| Task details |
Return all the entries word for word, minus the pictures.

[Opening Records for the exercise section]

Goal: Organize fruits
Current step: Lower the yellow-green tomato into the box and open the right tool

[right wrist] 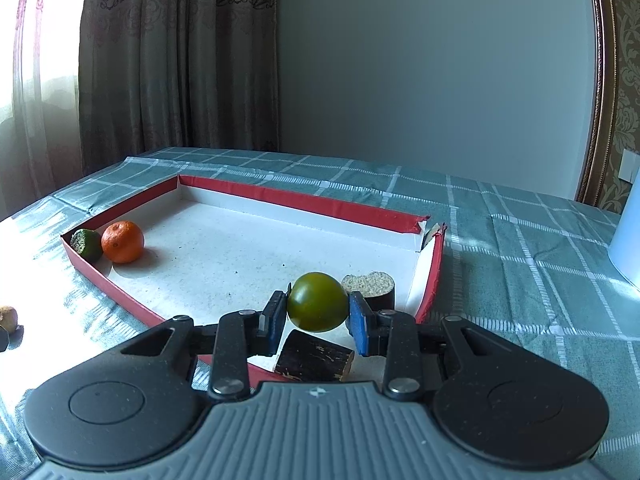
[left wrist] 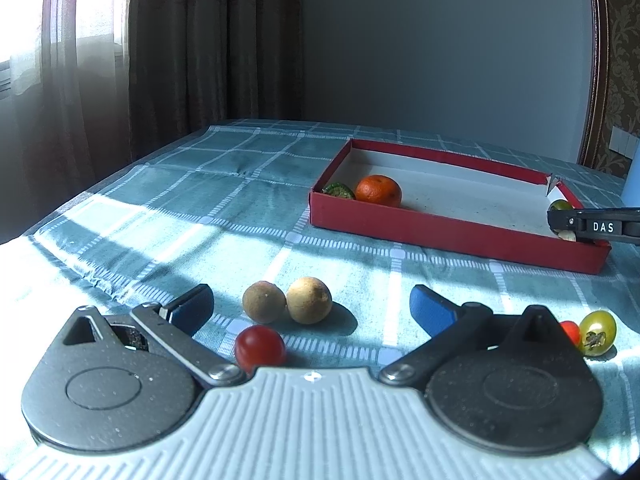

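My left gripper (left wrist: 312,304) is open low over the checked cloth. Two brown round fruits (left wrist: 264,302) (left wrist: 309,300) lie between its fingers, with a red cherry tomato (left wrist: 260,348) nearer the camera. A yellow-green tomato (left wrist: 597,332) and a small red one (left wrist: 571,330) lie outside the right finger. My right gripper (right wrist: 318,312) is shut on a green tomato (right wrist: 317,302) above the near right corner of the red tray (right wrist: 280,194). The tray (left wrist: 440,232) holds an orange (right wrist: 122,241) and a dark green fruit (right wrist: 86,245) at its left end, and two dark cane pieces (right wrist: 314,360) (right wrist: 370,286) under my right gripper.
The tray's far right corner (right wrist: 430,232) is torn open. A white object (right wrist: 626,240) stands at the table's right edge. Curtains and a window are at the left, a plain wall behind. Another brown fruit (right wrist: 8,318) shows at the left edge of the right wrist view.
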`<act>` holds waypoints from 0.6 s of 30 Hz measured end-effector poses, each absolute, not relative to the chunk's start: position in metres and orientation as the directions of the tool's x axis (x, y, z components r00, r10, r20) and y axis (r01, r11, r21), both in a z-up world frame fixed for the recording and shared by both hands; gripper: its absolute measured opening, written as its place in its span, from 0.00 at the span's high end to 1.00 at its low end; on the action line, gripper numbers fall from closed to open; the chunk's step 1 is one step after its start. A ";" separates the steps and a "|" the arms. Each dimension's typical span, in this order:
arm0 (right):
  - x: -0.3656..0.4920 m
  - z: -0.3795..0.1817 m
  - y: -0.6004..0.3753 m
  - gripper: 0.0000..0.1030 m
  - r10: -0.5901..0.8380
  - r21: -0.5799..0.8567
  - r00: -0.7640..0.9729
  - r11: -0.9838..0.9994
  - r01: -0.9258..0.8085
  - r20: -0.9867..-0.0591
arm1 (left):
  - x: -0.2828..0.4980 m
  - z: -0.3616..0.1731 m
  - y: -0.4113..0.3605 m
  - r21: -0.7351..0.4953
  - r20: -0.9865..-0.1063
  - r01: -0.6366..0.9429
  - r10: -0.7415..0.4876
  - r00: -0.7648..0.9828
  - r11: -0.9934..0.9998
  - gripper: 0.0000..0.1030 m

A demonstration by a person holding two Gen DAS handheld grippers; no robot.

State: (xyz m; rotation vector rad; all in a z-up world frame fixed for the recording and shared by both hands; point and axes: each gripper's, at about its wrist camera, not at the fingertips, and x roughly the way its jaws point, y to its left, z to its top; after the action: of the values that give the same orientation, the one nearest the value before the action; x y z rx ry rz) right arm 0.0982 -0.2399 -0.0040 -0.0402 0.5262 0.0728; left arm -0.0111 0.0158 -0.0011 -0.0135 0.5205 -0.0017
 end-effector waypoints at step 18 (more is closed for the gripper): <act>0.100 -0.005 -0.243 0.68 0.062 -0.006 0.854 0.997 -0.076 -0.516 | -0.010 -0.002 0.016 -0.001 -0.506 -0.002 0.002 0.863 1.000 0.00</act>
State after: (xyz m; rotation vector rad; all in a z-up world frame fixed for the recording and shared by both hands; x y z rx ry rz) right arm 0.0995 -0.2430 -0.0052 -0.0262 0.5417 0.0725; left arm -0.0099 0.0157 -0.0015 -0.0012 0.5304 0.0023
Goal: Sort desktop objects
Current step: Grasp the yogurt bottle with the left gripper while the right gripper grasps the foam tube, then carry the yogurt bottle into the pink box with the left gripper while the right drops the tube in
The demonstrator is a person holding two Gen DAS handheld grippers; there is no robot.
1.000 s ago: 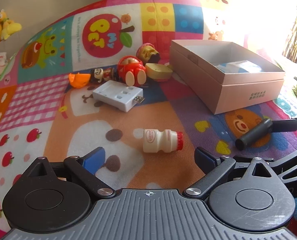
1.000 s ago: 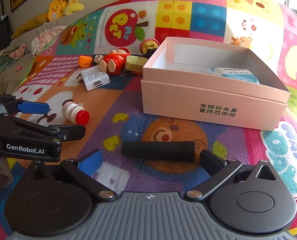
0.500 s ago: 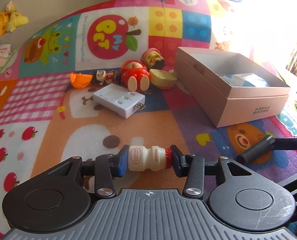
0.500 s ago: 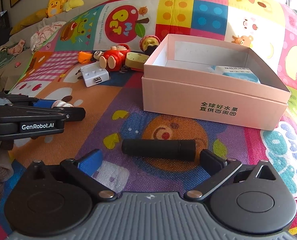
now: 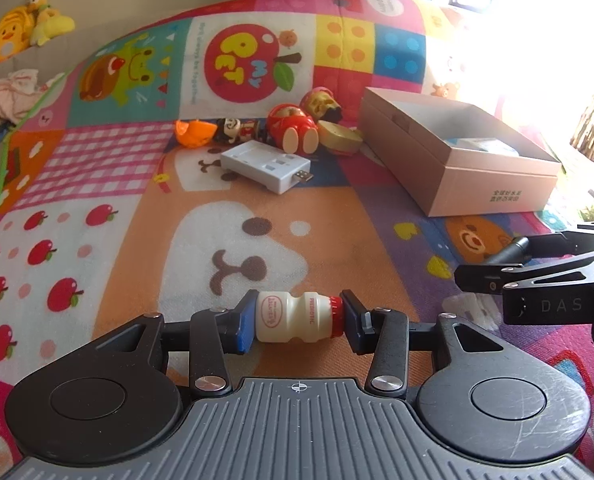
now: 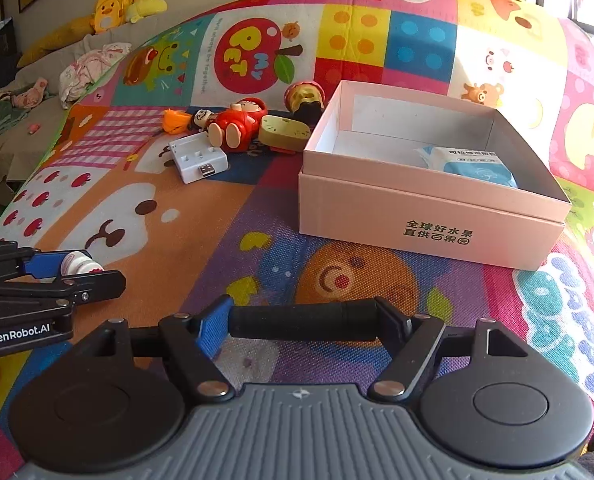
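Lifting with left gripper (image 5: 297, 320) clamped endwise on yogurt bottle (image 5: 295, 317), right gripper (image 6: 303, 322) jaws closing around black cylinder (image 6: 303, 322): seat pads squarely, then carry toward pink box (image 6: 429, 216).

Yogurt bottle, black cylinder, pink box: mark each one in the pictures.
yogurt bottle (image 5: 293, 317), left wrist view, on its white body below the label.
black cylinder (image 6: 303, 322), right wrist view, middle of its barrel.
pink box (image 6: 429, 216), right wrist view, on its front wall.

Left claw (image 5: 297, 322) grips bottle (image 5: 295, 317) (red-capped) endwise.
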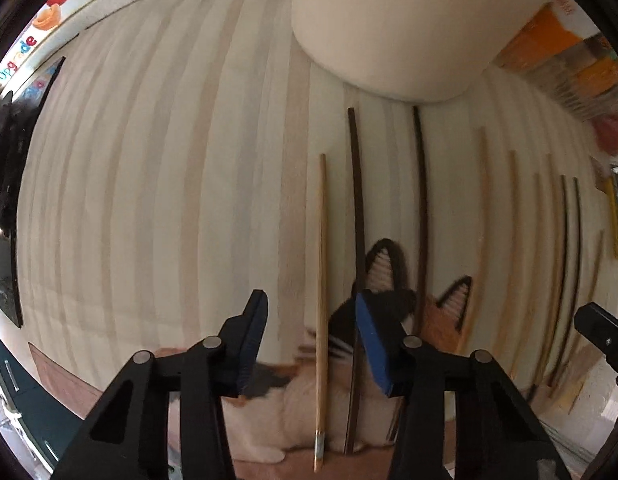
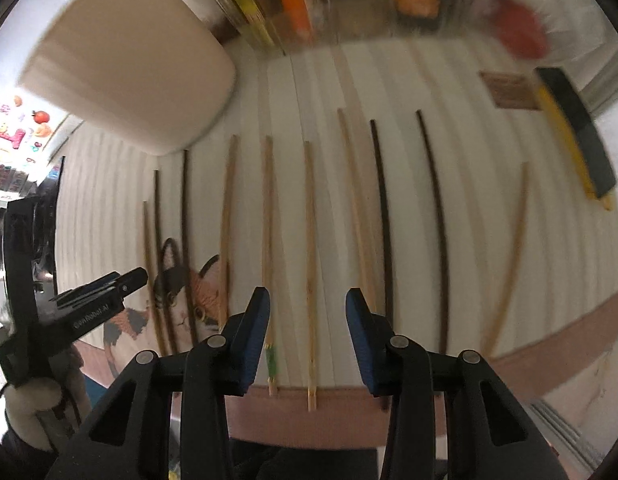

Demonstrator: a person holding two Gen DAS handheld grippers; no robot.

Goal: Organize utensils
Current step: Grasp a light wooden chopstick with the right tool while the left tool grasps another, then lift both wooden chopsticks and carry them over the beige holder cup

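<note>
On the striped mat [image 2: 489, 208], all the chopsticks [image 2: 311, 240] lie in a row near the cream cup [image 2: 125, 64], none sorted yet. The left gripper [image 1: 311, 344] and right gripper [image 2: 307, 332] hover half-open, fingers grasping nothing.

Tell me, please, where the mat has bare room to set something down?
Free: the striped mat left of the light chopstick, out to its left edge. Crowded: right of it, where chopsticks lie in a row below the cream cup.

Cat-print striped mat [image 1: 149, 200]; blurred packages [image 2: 297, 4]
</note>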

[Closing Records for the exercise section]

| Problem solution |
Goal: Organize fruits
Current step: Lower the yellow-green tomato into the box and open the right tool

[right wrist] 
[left wrist] 

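My left gripper (left wrist: 312,304) is open low over the checked cloth. Two brown round fruits (left wrist: 264,302) (left wrist: 309,300) lie between its fingers, with a red cherry tomato (left wrist: 260,348) nearer the camera. A yellow-green tomato (left wrist: 597,332) and a small red one (left wrist: 571,330) lie outside the right finger. My right gripper (right wrist: 318,312) is shut on a green tomato (right wrist: 317,302) above the near right corner of the red tray (right wrist: 280,194). The tray (left wrist: 440,232) holds an orange (right wrist: 122,241) and a dark green fruit (right wrist: 86,245) at its left end, and two dark cane pieces (right wrist: 314,360) (right wrist: 370,286) under my right gripper.
The tray's far right corner (right wrist: 430,232) is torn open. A white object (right wrist: 626,240) stands at the table's right edge. Curtains and a window are at the left, a plain wall behind. Another brown fruit (right wrist: 8,318) shows at the left edge of the right wrist view.
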`<act>` holds waypoints from 0.6 s of 30 Hz measured end-effector poses, each absolute, not relative to the chunk's start: position in metres and orientation as the directions of the tool's x axis (x, y, z components r00, r10, r20) and y axis (r01, r11, r21), both in a z-up world frame fixed for the recording and shared by both hands; gripper: its absolute measured opening, written as its place in its span, from 0.00 at the span's high end to 1.00 at its low end; on the action line, gripper numbers fall from closed to open; the chunk's step 1 is one step after its start. A ";" separates the steps and a "|" the arms. Each dimension's typical span, in this order:
arm0 (right):
  - x: -0.3656..0.4920 m
  - z: -0.3795..0.1817 m
  - y: -0.6004..0.3753 m
  - gripper: 0.0000..0.1030 m
  - r10: -0.5901..0.8380
  - r21: -0.5799..0.8567
  - r00: -0.7640..0.9729
  - r11: -0.9838..0.9994
  - r01: -0.9258..0.8085
  - r20: -0.9867..-0.0591
arm1 (left):
  - x: -0.2828..0.4980 m
  - z: -0.3616..0.1731 m
  - y: -0.4113..0.3605 m
  - r21: -0.7351..0.4953
  - r20: -0.9865..-0.1063
  - r01: -0.6366..0.9429
  - r10: -0.7415..0.4876
  - r00: -0.7648..0.9828
  - r11: -0.9934..0.9998
  - gripper: 0.0000..0.1030 m

A demonstration by a person holding two Gen DAS handheld grippers; no robot.

State: (xyz m; rotation vector rad; all in a z-up world frame fixed for the recording and shared by both hands; point and axes: each gripper's, at about its wrist camera, not at the fingertips, and x roughly the way its jaws point, y to its left, z to its top; after the action: of the values that give the same orientation, the one nearest the value before the action; x y z rx ry rz) right arm 0.0982 -0.2399 -0.0040 -0.0402 0.5262 0.0728; left arm -0.0111 0.0158 -0.0011 -0.0135 0.5205 -0.0017
 end-effector waypoints at step 18 (more is closed for the gripper): <act>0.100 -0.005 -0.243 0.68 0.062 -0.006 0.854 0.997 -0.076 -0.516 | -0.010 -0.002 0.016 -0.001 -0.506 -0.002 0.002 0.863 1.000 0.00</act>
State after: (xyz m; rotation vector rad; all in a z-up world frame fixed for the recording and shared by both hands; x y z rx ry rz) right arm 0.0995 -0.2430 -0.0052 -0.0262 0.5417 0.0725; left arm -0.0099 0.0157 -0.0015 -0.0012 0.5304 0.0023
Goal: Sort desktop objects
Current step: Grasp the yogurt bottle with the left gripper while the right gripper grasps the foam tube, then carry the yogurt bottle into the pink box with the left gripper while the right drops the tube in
The demonstrator is a person holding two Gen DAS handheld grippers; there is no robot.
1.000 s ago: 
1.000 s ago: 
0.500 s ago: 
0.500 s ago: 
now: 
now: 
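Lifting with left gripper (image 5: 297, 320) clamped endwise on yogurt bottle (image 5: 295, 317), right gripper (image 6: 303, 322) jaws closing around black cylinder (image 6: 303, 322): seat pads squarely, then carry toward pink box (image 6: 429, 216).

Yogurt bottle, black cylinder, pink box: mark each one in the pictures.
yogurt bottle (image 5: 293, 317), left wrist view, on its white body below the label.
black cylinder (image 6: 303, 322), right wrist view, middle of its barrel.
pink box (image 6: 429, 216), right wrist view, on its front wall.

Left claw (image 5: 297, 322) grips bottle (image 5: 295, 317) (red-capped) endwise.
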
Demonstrator: a person holding two Gen DAS handheld grippers; no robot.

Goal: Organize utensils
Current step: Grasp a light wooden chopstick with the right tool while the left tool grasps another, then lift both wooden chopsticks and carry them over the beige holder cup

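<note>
On the striped mat [image 2: 489, 208], all the chopsticks [image 2: 311, 240] lie in a row near the cream cup [image 2: 125, 64], none sorted yet. The left gripper [image 1: 311, 344] and right gripper [image 2: 307, 332] hover half-open, fingers grasping nothing.

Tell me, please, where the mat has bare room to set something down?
Free: the striped mat left of the light chopstick, out to its left edge. Crowded: right of it, where chopsticks lie in a row below the cream cup.

Cat-print striped mat [image 1: 149, 200]; blurred packages [image 2: 297, 4]
</note>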

The response to the exercise is now finished.